For the avoidance of doubt and without affecting the generality of anything contained in this Letter and the Guarantee, we hereby declare and undertake that a failure to maintain any or all of the above mentioned financial covenants, shall be regarded as a breach of this Letter and the Guarantee, and in the event that such failure or violation, if capable of being remedied, shall remain unremedied for a period of 10 days after the notice thereof shall have been given by the Bank to ourselves; then the Bank shall be entitled to demand immediate repayment of the any amounts due to the Bank in connection with the Loan, all in accordance with the Loan Agreement.
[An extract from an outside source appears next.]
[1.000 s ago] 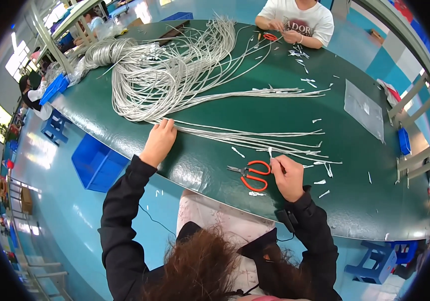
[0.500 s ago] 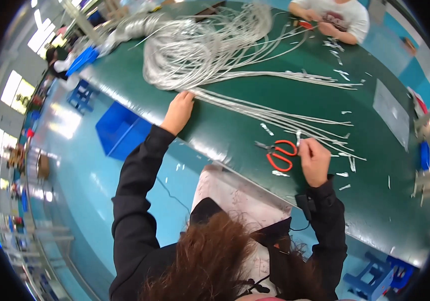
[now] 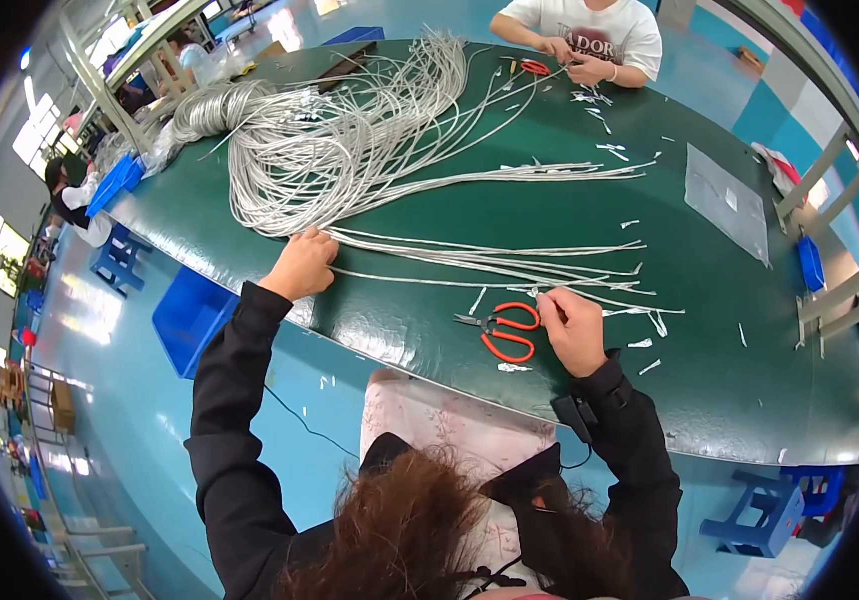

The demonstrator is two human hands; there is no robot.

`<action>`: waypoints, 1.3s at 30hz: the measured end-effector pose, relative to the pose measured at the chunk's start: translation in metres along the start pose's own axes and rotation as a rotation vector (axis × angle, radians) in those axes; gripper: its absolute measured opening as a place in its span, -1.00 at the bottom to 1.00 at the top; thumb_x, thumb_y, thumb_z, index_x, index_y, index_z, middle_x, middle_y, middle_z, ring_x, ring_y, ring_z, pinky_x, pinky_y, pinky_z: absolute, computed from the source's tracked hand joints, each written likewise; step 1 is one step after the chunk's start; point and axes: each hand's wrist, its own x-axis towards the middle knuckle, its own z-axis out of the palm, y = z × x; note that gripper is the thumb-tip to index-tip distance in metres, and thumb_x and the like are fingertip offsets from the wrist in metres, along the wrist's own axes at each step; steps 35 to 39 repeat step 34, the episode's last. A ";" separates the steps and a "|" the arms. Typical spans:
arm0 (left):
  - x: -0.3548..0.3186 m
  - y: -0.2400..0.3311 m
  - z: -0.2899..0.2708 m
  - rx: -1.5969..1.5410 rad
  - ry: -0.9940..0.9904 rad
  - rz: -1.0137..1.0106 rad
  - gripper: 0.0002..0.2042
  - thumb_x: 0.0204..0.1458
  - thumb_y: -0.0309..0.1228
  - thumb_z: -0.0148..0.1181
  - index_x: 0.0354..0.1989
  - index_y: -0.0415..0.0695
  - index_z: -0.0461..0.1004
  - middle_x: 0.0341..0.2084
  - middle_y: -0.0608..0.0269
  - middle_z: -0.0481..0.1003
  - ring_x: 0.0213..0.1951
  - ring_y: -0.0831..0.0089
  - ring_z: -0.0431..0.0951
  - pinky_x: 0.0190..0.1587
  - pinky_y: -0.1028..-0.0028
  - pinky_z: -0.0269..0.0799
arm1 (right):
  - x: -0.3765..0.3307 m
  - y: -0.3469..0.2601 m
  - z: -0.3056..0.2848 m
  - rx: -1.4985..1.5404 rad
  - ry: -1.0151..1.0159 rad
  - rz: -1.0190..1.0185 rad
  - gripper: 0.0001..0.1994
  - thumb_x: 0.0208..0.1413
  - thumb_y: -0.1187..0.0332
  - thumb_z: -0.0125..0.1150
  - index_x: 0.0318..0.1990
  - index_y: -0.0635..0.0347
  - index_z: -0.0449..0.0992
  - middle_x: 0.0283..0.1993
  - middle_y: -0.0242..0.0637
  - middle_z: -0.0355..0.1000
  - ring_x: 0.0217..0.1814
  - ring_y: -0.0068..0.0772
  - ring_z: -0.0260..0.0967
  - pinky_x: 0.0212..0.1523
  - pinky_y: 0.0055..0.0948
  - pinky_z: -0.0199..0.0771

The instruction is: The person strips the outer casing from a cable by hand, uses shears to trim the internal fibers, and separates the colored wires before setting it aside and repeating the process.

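My left hand (image 3: 301, 264) reaches out to the left end of a bundle of long silver-grey cables (image 3: 479, 262) on the green table (image 3: 739, 350) and grips them where they meet the big tangled pile (image 3: 339, 150). My right hand (image 3: 571, 325) rests near the table's front edge, fingers closed around the end of a thin cable. Red-handled scissors (image 3: 501, 333) lie on the table just left of my right hand, touching nothing I hold.
Across the table a person in a white shirt (image 3: 589, 30) handles cables with red scissors. Small white offcuts (image 3: 639, 345) lie scattered. A grey sheet (image 3: 724, 195) lies at the right. A blue bin (image 3: 189, 315) and blue stools (image 3: 759, 510) stand on the floor.
The view has swung and shifted; my hands keep their places on the cables, the left at the bundle's end, the right beside the scissors.
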 end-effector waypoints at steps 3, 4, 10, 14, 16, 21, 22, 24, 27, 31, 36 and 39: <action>-0.003 0.019 0.004 -0.192 -0.052 0.016 -0.90 -0.25 -0.49 0.07 -0.50 -0.19 0.37 -0.44 0.06 0.45 -0.27 0.00 0.44 -0.22 0.17 0.37 | 0.001 -0.004 -0.001 -0.031 0.011 -0.053 -0.91 0.08 0.48 0.19 -0.42 0.30 0.48 -0.58 -0.31 0.38 -0.62 -0.55 0.26 -0.57 -0.55 0.23; -0.005 0.028 0.007 -0.289 -0.078 0.019 -0.89 -0.24 -0.47 0.09 -0.50 -0.19 0.38 -0.45 0.05 0.44 -0.29 -0.01 0.44 -0.23 0.16 0.37 | 0.003 -0.007 0.000 -0.054 0.025 -0.104 -0.92 0.07 0.48 0.21 -0.40 0.29 0.48 -0.55 -0.31 0.40 -0.61 -0.51 0.29 -0.56 -0.52 0.26; 0.023 0.171 -0.006 -0.518 0.195 0.373 -0.91 0.01 -0.46 0.13 -0.40 -0.23 0.42 -0.46 0.03 0.44 -0.31 0.04 0.47 -0.26 0.19 0.39 | 0.019 -0.024 0.003 -0.264 0.157 -0.573 -0.90 0.00 0.46 0.26 -0.33 0.25 0.50 -0.45 -0.29 0.45 -0.50 -0.30 0.37 -0.44 -0.37 0.37; 0.035 0.179 -0.019 -0.530 0.444 0.310 -0.90 0.00 -0.52 0.13 -0.32 -0.24 0.44 -0.46 0.04 0.43 -0.33 0.05 0.46 -0.27 0.22 0.39 | 0.000 0.001 0.001 -0.228 -0.116 -0.412 -0.83 -0.04 0.42 0.30 -0.31 0.21 0.45 -0.48 -0.25 0.40 -0.43 -0.20 0.39 -0.41 -0.30 0.37; 0.025 0.165 -0.022 -0.469 0.442 0.223 -0.89 0.00 -0.52 0.12 -0.30 -0.24 0.43 -0.47 0.06 0.42 -0.33 0.07 0.46 -0.28 0.21 0.39 | 0.005 0.001 -0.004 -0.244 -0.068 -0.447 -0.86 -0.02 0.43 0.26 -0.31 0.21 0.44 -0.48 -0.24 0.40 -0.44 -0.17 0.38 -0.42 -0.28 0.36; -0.008 0.134 -0.019 -0.296 0.427 -0.124 -0.87 -0.01 -0.53 0.13 -0.27 -0.22 0.42 -0.45 0.08 0.41 -0.32 0.08 0.45 -0.29 0.20 0.38 | 0.004 0.003 -0.007 -0.340 -0.185 -0.381 -0.85 -0.01 0.48 0.24 -0.25 0.24 0.51 -0.37 -0.16 0.50 -0.32 -0.08 0.47 -0.30 -0.24 0.46; -0.010 0.136 -0.014 -0.298 0.424 -0.142 -0.87 -0.01 -0.53 0.13 -0.27 -0.22 0.42 -0.45 0.08 0.41 -0.32 0.08 0.45 -0.29 0.20 0.38 | 0.006 0.001 -0.003 -0.333 -0.200 -0.386 -0.85 -0.01 0.48 0.24 -0.25 0.24 0.51 -0.37 -0.16 0.50 -0.32 -0.08 0.47 -0.30 -0.24 0.46; -0.011 0.160 -0.006 -0.360 0.435 -0.088 -0.88 0.00 -0.53 0.12 -0.28 -0.22 0.42 -0.48 0.08 0.40 -0.31 0.08 0.45 -0.30 0.22 0.38 | 0.012 -0.010 0.008 -0.279 -0.189 -0.430 -0.86 0.01 0.48 0.23 -0.24 0.26 0.51 -0.38 -0.15 0.49 -0.36 -0.10 0.47 -0.33 -0.29 0.46; -0.011 0.200 -0.005 -0.594 0.479 -0.042 -0.86 0.04 -0.51 0.11 -0.22 -0.21 0.42 -0.43 0.08 0.43 -0.30 0.10 0.47 -0.29 0.26 0.40 | 0.012 -0.022 0.022 -0.189 -0.184 -0.428 -0.87 0.05 0.48 0.21 -0.23 0.27 0.50 -0.39 -0.15 0.49 -0.40 -0.15 0.46 -0.36 -0.36 0.44; -0.014 0.206 -0.003 -1.082 0.265 -0.310 -0.79 0.13 -0.47 0.07 -0.06 -0.19 0.42 -0.31 0.05 0.49 -0.37 0.29 0.52 -0.35 0.30 0.40 | 0.018 -0.027 0.023 0.078 -0.178 -0.182 -0.87 0.14 0.45 0.15 -0.20 0.28 0.51 -0.38 -0.20 0.51 -0.46 -0.26 0.46 -0.41 -0.48 0.41; -0.017 0.205 -0.009 -1.179 0.114 -0.356 -0.76 0.16 -0.43 0.07 0.00 -0.15 0.41 -0.27 0.13 0.52 -0.32 0.37 0.54 -0.31 0.36 0.43 | 0.017 -0.025 0.012 0.362 -0.258 0.248 -0.85 0.21 0.41 0.10 -0.16 0.26 0.52 -0.35 -0.25 0.53 -0.48 -0.35 0.45 -0.43 -0.57 0.38; -0.017 0.205 -0.009 -1.179 0.114 -0.356 -0.76 0.16 -0.43 0.07 0.00 -0.15 0.41 -0.27 0.13 0.52 -0.32 0.37 0.54 -0.31 0.36 0.43 | 0.017 -0.025 0.012 0.362 -0.258 0.248 -0.85 0.21 0.41 0.10 -0.16 0.26 0.52 -0.35 -0.25 0.53 -0.48 -0.35 0.45 -0.43 -0.57 0.38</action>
For the purpose of this section 2 the following terms shall be interpreted as detailed herein below:
“Current Assets”—all of our assets, including without limitation inventory, marketable securities, accounts receivable and cash at banks and in hand, all as shown as current assets in the latest financial statements delivered to the Bank.
“Current Liabilities”—all liabilities, including any bank loans and overdrafts, current taxation, accounts payable and provisions for liabilities and charges, all as shown as current liabilities in the latest financial statements delivered to the Bank.
“EBITDA”—Earning before deduction for taxation, depreciation and amortization. The EBITDA shall be calculated for a period of 12 months preceding the date of relevant examination.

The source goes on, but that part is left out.